• The dollar fell against major currencies on Thursday after Federal Reserve Chairman Ben S. Bernanke indicated the Fed may cut interest rates further amid increasing risk of a US recession. After falling overnight on stronger-than-forecast Japanese GDP which led to a Japanese equity rally and increased risk appetite, the yen later reversed its losses on falling US stocks. The Australian dollar rose on bets the Reserve Bank of Australia will hike interest rates again after strong labor market data.
  • The EUR/USD rose to a one-week high after Bernanke’s dovish comment on a possible interest-rate cut. The pair is just below the 1.47-area resistance. If this is broken, the pair may test the important resistance from the triple top and the all-time high in the 1.49 area. There is support in the 1.45 area.


Financial and Economic News and Comments

US & Canada

  • Federal Reserve Chairman Ben S. Bernanke indicated that policy makers are prepared to cut interest rates as “the outlook for the economy has worsened in recent months, and the downside risks to growth have increased.” The Fed “will act in a timely manner as needed to support growth and to provide adequate insurance against downside risks,” Bernanke told the Senate Banking Committee. “More-expensive and lessavailable credit seems likely to continue to be a source of restraint on economic growth,” he said.
  • US initial jobless claims fell a larger-than-expected 9,000 to 348,000, in the week ended February 9, the Labor Department said. The previous week was revised up to 357,000 from 356,000. However, the four-week average of new claims rose 12,000 to 347,250, the highest level since Hurricane Katrina in October 2005. Continuing claims fell 9,000 to 2,761,000 in the week ended February 2, while the four-week average of those continuing claims rose 3,500 to 2,727,500. Consistent with pre-recession levels, the overall numbers are evidence of a weakening labor market and increasing risk of a recession.

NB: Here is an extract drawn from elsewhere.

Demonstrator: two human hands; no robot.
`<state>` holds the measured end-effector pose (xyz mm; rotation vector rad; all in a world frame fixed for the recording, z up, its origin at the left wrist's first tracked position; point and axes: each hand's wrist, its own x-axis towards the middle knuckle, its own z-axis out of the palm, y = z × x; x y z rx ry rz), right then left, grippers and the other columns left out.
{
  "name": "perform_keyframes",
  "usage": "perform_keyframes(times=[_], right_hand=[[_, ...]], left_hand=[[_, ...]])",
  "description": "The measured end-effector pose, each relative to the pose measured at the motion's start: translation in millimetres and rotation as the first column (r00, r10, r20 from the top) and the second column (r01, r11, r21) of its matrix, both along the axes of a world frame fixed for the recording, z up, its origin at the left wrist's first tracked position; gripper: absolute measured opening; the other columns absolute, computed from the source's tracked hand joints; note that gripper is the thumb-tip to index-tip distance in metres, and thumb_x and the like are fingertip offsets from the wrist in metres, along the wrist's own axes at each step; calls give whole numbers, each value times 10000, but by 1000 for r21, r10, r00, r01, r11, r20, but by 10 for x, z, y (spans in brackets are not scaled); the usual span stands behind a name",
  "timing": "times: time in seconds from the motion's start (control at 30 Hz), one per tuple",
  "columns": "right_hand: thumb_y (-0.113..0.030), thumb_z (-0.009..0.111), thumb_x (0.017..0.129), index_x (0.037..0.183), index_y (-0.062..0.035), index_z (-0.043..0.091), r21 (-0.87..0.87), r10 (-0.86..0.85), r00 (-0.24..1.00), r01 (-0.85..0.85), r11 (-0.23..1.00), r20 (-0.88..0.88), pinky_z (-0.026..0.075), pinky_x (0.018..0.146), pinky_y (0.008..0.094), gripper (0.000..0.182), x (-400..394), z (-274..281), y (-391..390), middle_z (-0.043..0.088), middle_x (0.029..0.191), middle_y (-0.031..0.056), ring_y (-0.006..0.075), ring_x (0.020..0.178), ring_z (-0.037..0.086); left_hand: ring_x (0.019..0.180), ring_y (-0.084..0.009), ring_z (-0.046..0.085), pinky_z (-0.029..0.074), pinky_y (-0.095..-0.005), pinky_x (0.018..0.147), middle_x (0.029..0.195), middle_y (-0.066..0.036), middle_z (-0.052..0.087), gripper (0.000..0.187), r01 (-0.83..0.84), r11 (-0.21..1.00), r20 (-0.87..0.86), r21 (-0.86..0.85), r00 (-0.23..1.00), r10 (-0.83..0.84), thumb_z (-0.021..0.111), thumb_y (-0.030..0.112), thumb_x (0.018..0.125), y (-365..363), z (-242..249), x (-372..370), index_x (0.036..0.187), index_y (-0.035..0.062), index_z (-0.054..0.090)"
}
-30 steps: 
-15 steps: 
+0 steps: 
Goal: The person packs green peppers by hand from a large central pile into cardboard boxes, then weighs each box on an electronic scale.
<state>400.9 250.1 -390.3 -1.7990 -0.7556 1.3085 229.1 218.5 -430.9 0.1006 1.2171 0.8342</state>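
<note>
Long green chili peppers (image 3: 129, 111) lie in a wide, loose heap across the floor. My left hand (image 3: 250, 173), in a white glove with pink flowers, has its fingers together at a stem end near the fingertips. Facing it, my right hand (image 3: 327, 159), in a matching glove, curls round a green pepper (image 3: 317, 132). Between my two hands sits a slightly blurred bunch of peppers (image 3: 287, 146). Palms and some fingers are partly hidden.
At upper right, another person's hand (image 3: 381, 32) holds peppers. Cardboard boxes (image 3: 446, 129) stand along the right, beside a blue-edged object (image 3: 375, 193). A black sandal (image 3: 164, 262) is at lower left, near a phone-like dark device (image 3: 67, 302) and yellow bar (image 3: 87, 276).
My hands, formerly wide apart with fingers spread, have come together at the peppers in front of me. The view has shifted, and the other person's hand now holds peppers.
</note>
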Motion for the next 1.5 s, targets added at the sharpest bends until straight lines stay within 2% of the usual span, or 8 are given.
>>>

  • The US trade deficit narrowed a more-than-forecast 6.9% in December, the biggest decline in more than a year, to $58.8 billion, from $63.1 billion in November, the Commerce Department said. For all of 2007, the deficit shrank 6.2% to $711.6 billion, the biggest decrease since 1991. Exports increased 1.5% m/m to $144.3 billion in December and rose 12% for the year a record $1.622 trillion. Imports fell 1.1% m/m to $203.1 billion in December as the US economy slowed.
  • The insurance units of New York-based FGIC were cut six levels to A3 and may be reduced again, Moody’s stated. MBIA and Ambac shares rose after Moody's said they “are better positioned from a capitalization and business franchise perspective” than FGIC. US stocks were pressured after the announcement.


  • The Q4 2007 EMU GDP rose a stronger-than-expected 0.4% q/q and 2.3% y/y, Eurostat said. Economic growth is decelerating with weakness in consumption and exports. Country specific GDP showed economic growth in Germany slowed to 0.3% q/q in Q4 from 0.7% q/q in Q3. Economic expansion in France also eased to 0.3% q/q from 0.8% q/q, while economic growth in Spain unexpectedly accelerated.


  • European Central Bank council member Guy Quaden said the US economic slowdown will reduce growth in Europe. “I don’t say we have to bury the baseline scenario of December, I say we will have to reassess it….It is clear that the slowdown in the US will be more pronounced than previously foreseen.” Even if Europe is “less dependent on the US than in the past we may not say that we are immune,” Quaden said.
  • The median sale price of a US home dropped 5.8% to $206,200 in the last three months of 2007 from $219,000 in the same period of 2006, the National Association of Realtors said. Prices fell in 77 of 150 metropolitan areas, the most since the NAR began tracking values in 1979. The decline was 10% or more in 16 metro areas.


  • Japan’s GDP grew at a stronger-than-expected 0.9% q/q in Q4 2007, the Cabinet Office said. Exports rose 2.9% q/q as record exports to Asia offset slower demand from the US. Capital investment rose 2.9% q/q, while private consumption increased 0.2% q/q. The GDP deflator fell 1.3% y/y.


  • Australia’s unemployment rate fell to the lowest since 1974 and employment rose for the fifteenth consecutive month, increasing pressure on the Reserve Bank of Australia to hike interest rates again at the next meeting in March. Total employment rose 26,800 in January and the jobless rate fell to 4.1% in January from 4.3 in December, the Bureau of Statistics reported.